The son is doing fine. As you can imagine running a fever in these times can send one into utmost panic. His energy and appetite is back, which is of course annoying for me, but I should be grateful I suppose
Now on to the chapter and some thoughts around the story. Since I am back after a long hiatus, I made some recalibration to the story. Let me explain. I am not making any changes to the overall direction of the story. I am also not making any changes to the arc that I had planned for most of the principle characters - Khushi, Arnav, Anjali, Aman, Shyam, Aakash & Payal. I have however had some rethink on the older generation - this includes both the Guptas and Raizada parental unit. My biggest shift has been with Poonam Raizada, because I feel that I had originally envisaged her character a little simplistically. So, hopefully I will be able to peel away layers of her character in the coming chapters. Is she evil, is she good, is she both - time will tell 😳
Another change I made was to hasten the Poonam and Khushi meeting. As per my original plan, this was to happen three chapters later, after one significant event. I decided against it for three reasons:
1. Wanted the A/K story to see movement, and be more organic as their feelings progressed
2. Space and time have played a critical role in my story - the city of Delhi and the seasons and the changes. While I know that I stopped my story somewhere at the start of summer, I felt less confident to pick up the strand like it was yesterday. So I am going to take a leap of a month and locate the story in May in the next update. Come now, Radhika, what about the date, you ask? Don't worry, you will see plenty of A/K progress in the next two chapters. And the rest of the arcs will also see progression.

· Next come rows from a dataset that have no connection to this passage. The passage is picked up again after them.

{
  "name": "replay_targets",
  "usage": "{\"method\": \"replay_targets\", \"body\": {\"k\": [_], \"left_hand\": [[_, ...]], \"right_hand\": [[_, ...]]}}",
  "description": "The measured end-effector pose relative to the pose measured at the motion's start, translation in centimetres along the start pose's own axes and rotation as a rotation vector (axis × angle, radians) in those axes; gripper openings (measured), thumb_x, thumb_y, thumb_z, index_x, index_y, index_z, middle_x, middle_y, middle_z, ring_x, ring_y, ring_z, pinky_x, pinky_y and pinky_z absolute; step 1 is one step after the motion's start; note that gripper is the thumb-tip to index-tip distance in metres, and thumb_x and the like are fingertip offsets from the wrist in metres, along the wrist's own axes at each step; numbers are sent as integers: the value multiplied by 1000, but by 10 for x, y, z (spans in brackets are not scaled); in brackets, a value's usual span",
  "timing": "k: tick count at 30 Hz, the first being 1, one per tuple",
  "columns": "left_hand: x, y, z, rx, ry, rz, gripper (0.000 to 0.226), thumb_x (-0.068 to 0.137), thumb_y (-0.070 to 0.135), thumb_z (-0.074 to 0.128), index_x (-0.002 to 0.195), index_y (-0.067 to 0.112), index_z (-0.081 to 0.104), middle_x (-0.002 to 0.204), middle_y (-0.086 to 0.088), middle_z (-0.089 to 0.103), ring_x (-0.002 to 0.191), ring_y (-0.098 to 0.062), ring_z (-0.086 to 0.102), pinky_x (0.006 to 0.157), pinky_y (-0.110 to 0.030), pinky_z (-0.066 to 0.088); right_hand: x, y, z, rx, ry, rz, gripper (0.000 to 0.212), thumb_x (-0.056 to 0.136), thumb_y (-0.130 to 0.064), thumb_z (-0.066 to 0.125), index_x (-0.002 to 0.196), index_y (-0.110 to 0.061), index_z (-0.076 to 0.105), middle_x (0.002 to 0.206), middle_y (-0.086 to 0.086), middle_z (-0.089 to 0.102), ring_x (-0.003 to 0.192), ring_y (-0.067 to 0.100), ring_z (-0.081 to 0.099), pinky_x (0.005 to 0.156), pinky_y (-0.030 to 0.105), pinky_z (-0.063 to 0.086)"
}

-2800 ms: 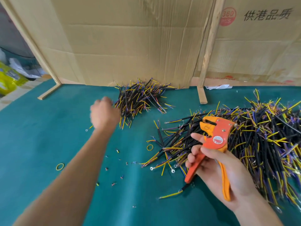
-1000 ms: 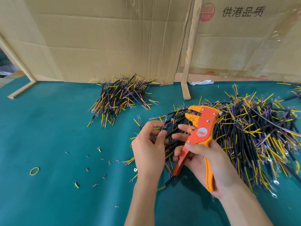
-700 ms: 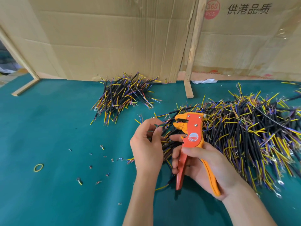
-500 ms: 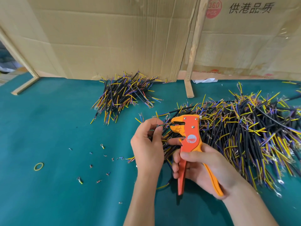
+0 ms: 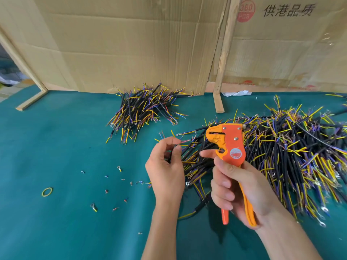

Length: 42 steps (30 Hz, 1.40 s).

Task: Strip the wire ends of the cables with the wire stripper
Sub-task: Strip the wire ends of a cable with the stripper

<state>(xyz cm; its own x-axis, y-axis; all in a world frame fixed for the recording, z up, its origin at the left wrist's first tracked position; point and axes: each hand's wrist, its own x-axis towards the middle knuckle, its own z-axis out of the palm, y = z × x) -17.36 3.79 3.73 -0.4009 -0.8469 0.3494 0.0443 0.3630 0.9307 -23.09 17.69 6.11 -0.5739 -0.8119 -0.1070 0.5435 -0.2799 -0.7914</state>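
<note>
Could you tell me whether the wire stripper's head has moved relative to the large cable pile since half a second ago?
Cannot tell. The wire stripper sits over the large cable pile's left edge as before; any slight shift may be camera motion.

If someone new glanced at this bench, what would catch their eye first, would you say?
Probably the orange wire stripper gripped in the right hand at centre, facing the cable pinched by the left hand. Next, the big cable heap on the right, and the smaller pile by the cardboard wall.
</note>
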Motion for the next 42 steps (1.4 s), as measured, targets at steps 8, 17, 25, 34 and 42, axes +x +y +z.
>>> {"method": "replay_targets", "body": {"k": [8, 17, 25, 34, 42], "left_hand": [[-2, 5, 2, -86, -17, 9, 20, 89, 7, 71, 82, 25, 67, 68, 17, 63, 60, -4, 54, 60, -16, 42], [-1, -1, 3, -95, -77, 11, 16, 92, 5, 68, 88, 20, 72, 74, 16, 69, 64, 0, 60, 64, -16, 46], [-2, -3, 4, -67, -132, 41, 14, 91, 3, 67, 88, 15, 74, 77, 10, 70, 67, -1, 60, 67, -14, 45], [8, 29, 23, -51, -431, 43, 42, 90, -8, 50, 113, 19, 72, 100, 3, 76, 92, -7, 71, 90, -27, 54], [131, 9, -3, 669, -77, 31, 28, 86, 13, 51, 108, 17, 67, 108, -12, 69, 103, -35, 62, 85, -40, 51]], "right_hand": [[4, -2, -14, 19, 59, 20, 64, 68, -20, 88, 122, 5, 65, 89, 28, 64, 70, 37, 64, 64, 47, 56], [0, -2, -15, -50, -106, 147, 62, 72, -17, 88, 125, 4, 65, 95, 31, 64, 75, 40, 64, 69, 50, 55], [-1, 0, -9, -21, -102, 163, 44, 76, -17, 86, 113, 1, 69, 65, 9, 45, 47, 21, 44, 46, 31, 41], [10, 2, -19, 244, 55, -114, 44, 71, -20, 82, 111, -3, 72, 68, 6, 52, 54, 18, 51, 50, 30, 49], [19, 5, -38, 264, 10, -116, 56, 65, -17, 90, 116, -4, 72, 83, 11, 62, 71, 26, 63, 68, 38, 57]]}}
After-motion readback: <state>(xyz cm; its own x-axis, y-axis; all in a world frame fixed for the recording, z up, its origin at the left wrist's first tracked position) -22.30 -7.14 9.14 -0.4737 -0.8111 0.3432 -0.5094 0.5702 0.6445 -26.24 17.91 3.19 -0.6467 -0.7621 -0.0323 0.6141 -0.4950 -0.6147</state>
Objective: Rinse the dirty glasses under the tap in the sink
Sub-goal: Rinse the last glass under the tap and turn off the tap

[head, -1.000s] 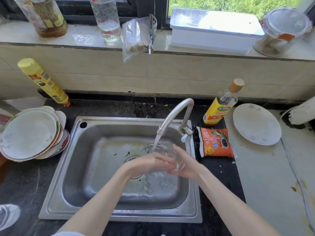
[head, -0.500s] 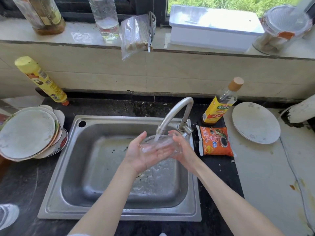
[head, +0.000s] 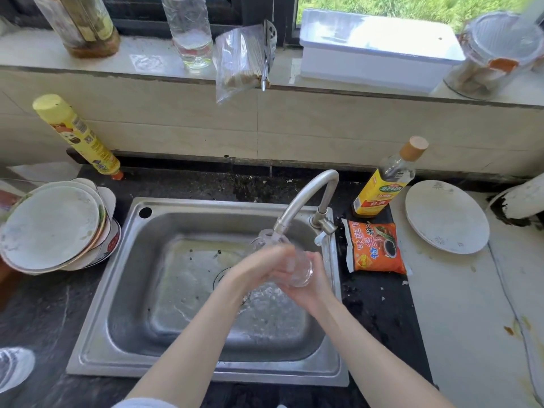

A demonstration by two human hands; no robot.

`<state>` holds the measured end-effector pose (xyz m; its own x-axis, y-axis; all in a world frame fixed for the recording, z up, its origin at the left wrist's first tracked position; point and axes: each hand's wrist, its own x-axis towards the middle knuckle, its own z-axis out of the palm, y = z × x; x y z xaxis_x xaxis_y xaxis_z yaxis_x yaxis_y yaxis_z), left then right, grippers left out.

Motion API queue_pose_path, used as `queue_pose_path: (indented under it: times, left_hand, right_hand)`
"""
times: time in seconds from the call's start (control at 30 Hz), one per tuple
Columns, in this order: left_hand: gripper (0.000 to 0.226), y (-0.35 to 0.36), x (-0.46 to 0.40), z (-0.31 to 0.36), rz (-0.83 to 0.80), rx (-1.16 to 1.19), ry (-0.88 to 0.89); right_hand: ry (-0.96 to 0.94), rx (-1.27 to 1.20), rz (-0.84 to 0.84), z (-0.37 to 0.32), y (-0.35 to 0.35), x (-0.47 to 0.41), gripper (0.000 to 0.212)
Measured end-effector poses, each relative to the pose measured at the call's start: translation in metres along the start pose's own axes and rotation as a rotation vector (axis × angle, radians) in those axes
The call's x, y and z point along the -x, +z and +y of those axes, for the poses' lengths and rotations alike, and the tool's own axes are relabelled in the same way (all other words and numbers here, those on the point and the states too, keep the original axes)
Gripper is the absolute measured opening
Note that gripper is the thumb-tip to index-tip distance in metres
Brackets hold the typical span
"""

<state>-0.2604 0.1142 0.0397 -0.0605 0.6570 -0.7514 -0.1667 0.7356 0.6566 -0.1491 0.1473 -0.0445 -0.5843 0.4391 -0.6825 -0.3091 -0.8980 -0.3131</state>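
The head camera looks down at a metal sink set in a dark tabletop.

A clear glass is held over the right side of the sink, just under the end of the tap. The glass is tipped on its side, with its thick bottom pointing at the camera. It is partly hidden by the hands, and its far end by the spout is blurry.

The left hand lies over the left side of the glass, and its fingers curl round it. The right hand is under the glass and cups it from below and from the right, with its fingers bent round it. So both grips are wrapped round the glass. Water lies on the sink floor below the hands.

To the left of the sink is a stack of plates. A yellow bottle leans on the wall behind them. To the right of the tap stands a bottle with a yellow label, and just in front of it lies an orange packet. Further right is a white plate. Up on the window ledge are a white box, a clear plastic bag and some bottles.
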Motion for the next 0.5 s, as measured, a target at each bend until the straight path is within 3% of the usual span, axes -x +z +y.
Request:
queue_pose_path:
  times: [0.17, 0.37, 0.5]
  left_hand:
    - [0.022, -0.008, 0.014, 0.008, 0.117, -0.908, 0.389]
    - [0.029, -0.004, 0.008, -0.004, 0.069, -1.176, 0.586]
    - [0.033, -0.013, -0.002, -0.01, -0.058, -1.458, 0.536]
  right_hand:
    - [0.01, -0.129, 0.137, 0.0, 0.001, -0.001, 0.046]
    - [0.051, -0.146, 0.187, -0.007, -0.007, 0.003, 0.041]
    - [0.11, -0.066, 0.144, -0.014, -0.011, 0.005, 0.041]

3. Given that A/K have such an acute class divide between them, not to mention the complex history between them - I need to spend a little more time on their feelings to make it seem organic for me. Of course at the end of it, this is a story and realism won't happen, realistic I still aspire for
On Aman, I wanted to make a point that I am neither attempting to shock readers or trivialize the real issue of homosexuality and how young people sometimes struggle with it. All I can say is, love is love. That is all. (Side Note: I think the next chapter will be titled Love is Love, as I will explore it in all its warts and all definition for the principle characters)

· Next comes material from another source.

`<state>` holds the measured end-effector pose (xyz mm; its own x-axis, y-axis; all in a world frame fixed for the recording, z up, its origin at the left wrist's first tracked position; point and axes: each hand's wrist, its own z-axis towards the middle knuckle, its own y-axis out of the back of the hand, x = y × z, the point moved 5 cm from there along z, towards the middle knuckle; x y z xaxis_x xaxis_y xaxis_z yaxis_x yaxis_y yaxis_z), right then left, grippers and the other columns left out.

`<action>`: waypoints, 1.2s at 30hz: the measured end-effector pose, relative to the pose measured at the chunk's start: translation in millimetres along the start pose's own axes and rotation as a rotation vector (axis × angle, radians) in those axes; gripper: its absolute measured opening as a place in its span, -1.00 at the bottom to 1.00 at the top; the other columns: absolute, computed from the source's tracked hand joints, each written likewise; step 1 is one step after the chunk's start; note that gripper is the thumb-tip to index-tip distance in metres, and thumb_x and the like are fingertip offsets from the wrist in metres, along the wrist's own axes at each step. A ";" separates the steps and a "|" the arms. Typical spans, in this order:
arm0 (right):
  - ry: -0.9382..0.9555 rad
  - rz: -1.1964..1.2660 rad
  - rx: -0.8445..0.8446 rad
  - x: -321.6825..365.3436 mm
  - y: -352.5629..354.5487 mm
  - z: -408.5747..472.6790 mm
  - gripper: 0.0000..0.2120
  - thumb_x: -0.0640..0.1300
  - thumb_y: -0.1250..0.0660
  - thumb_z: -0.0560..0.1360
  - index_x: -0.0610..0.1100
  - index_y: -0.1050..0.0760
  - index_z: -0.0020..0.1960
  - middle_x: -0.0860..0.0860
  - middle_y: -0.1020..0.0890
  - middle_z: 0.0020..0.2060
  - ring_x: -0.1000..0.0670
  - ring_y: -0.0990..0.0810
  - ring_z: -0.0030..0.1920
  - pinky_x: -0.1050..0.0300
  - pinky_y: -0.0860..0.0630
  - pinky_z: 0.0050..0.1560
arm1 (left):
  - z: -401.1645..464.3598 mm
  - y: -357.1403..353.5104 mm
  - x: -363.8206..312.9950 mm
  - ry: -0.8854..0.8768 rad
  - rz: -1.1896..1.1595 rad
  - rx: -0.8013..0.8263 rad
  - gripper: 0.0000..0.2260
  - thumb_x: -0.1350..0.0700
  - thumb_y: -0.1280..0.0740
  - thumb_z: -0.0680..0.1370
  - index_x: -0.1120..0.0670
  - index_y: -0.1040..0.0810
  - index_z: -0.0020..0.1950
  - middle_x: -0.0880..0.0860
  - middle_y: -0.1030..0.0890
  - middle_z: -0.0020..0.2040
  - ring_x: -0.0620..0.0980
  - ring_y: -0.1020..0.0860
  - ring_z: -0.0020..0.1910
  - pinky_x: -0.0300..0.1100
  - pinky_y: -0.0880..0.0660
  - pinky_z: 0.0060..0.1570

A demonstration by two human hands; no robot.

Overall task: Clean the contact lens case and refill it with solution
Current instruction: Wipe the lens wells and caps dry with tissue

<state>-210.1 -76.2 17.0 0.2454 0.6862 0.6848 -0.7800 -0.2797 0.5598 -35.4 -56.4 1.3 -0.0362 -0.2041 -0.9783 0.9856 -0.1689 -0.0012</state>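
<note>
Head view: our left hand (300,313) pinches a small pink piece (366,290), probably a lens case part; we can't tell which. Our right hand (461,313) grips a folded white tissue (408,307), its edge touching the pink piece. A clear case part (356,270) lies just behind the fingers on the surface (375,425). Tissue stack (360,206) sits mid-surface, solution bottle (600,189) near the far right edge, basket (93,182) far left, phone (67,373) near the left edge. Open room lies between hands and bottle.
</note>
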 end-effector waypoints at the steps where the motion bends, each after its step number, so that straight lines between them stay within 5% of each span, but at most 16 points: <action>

You probably find the chapters shorter, as opposed to my earlier rambling ones. I am also using far more dialogue now. I have always believed that good stories must show and not tell, but with so many characters and so much of complicated connections between them, I felt that I had to begin spelling things out more. On the chapter length, I think that will change in the next one for sure. Consider this a fair warning.
It also feels a bit strange to write a story in these lockdown times, amidst social distancing how to imagine intimacy between characters. (the only scenes I am comfortable writing are between Poonam and Khushi - because they will for sure maintain social distancing 😛). I had a Big Chill Vodka Pasta and Banoffee Pie craving, so I wrote that into the scene! Imagine, the bustling 23 Chandni Chowk, is probably all but deserted - it is hard to imagine a story in this new normal of ours, and I have to constantly remind myself that I am writing a story set a few years behind, though it feels like another lifetime.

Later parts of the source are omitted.